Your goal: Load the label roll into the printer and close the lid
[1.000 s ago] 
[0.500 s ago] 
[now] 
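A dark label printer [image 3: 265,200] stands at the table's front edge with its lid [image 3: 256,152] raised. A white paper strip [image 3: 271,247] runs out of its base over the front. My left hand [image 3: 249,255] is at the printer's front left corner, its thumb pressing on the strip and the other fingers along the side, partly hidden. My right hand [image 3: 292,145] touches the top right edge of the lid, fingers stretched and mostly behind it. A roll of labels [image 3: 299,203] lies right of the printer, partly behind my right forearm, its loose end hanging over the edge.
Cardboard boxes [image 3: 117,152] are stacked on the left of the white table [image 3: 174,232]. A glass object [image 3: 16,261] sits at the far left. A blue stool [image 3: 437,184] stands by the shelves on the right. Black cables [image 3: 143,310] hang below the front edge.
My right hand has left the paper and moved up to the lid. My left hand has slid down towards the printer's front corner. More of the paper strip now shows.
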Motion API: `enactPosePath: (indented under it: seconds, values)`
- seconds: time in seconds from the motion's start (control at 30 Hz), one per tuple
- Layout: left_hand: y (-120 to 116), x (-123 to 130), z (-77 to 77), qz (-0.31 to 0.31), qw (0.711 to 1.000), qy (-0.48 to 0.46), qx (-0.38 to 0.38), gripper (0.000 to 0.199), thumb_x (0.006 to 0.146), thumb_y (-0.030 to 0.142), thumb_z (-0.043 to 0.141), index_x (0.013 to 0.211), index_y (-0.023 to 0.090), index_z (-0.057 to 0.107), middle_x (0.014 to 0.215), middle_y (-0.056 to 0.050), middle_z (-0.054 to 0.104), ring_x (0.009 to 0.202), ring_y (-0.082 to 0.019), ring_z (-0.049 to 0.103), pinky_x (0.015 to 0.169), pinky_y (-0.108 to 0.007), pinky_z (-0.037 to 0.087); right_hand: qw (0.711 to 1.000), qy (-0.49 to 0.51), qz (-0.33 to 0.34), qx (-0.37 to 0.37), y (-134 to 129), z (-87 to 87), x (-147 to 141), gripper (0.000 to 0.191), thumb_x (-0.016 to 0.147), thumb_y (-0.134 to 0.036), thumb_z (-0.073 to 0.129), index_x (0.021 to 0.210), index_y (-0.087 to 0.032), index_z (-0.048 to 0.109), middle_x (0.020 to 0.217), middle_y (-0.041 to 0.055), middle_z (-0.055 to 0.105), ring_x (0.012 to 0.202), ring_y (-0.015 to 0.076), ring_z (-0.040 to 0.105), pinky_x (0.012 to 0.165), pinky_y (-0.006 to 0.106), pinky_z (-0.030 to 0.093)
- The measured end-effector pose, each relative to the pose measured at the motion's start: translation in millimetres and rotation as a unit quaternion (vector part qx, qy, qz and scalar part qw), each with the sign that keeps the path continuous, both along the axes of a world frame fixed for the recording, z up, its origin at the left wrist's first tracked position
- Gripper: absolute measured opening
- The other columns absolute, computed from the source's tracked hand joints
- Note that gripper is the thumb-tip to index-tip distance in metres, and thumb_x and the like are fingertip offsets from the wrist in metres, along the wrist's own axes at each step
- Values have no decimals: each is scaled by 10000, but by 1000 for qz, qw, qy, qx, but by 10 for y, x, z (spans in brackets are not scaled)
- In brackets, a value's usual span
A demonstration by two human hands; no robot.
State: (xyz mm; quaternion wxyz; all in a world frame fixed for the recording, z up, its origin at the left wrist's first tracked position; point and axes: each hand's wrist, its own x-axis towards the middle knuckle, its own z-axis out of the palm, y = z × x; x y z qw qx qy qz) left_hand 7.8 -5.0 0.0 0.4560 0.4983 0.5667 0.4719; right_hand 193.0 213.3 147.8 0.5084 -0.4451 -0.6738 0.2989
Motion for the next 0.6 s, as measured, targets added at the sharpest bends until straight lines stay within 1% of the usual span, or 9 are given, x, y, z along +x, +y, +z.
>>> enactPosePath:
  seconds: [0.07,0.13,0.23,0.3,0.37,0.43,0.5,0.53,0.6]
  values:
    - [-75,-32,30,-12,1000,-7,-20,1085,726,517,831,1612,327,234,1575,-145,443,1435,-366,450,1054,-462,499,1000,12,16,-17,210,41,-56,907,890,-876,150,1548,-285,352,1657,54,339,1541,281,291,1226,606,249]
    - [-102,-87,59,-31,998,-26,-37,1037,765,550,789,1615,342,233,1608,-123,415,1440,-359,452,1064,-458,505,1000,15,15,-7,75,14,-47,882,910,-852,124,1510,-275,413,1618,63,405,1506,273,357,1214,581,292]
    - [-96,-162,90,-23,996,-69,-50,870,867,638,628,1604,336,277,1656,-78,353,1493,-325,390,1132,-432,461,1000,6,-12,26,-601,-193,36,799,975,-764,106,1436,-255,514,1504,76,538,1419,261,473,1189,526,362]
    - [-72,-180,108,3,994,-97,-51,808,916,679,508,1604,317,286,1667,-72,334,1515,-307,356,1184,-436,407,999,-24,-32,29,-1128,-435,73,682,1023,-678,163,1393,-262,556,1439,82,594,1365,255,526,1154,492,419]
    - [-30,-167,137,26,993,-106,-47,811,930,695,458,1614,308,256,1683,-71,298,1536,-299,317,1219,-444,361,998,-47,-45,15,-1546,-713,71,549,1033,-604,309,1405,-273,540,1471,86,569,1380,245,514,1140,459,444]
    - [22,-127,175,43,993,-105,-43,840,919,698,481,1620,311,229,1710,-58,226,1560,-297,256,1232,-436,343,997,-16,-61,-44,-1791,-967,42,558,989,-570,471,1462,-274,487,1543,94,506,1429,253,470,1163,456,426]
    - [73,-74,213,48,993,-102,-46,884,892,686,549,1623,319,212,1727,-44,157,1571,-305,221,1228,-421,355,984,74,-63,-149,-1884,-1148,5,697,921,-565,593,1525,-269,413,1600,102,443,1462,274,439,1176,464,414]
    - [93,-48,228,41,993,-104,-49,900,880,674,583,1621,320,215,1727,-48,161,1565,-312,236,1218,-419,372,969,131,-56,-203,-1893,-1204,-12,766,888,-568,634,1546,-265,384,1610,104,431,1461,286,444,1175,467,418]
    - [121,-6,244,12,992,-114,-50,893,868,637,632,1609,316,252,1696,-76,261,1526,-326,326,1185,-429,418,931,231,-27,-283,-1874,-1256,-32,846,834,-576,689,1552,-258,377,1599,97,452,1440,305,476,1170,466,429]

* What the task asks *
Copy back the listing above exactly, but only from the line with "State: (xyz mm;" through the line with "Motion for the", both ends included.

* Solution to the problem *
State: (xyz mm; quaternion wxyz; all in a world frame fixed for the recording, z up, its origin at the left wrist's first tracked position; point and axes: each hand's wrist, its own x-axis towards the middle knuckle, its own z-axis out of the palm, y = z × x; x y z qw qx qy qz) left_hand 7.8 -5.0 0.0 0.4560 0.4983 0.5667 0.4719; right_hand 193.0 213.3 147.8 0.5084 -0.4451 -0.6738 0.2989
Motion for the next 0.6 s, as measured, targets added at the sharpest bends until straight lines stay within 1% of the usual span, or 9 are given, x, y, z along +x, +y, +z.

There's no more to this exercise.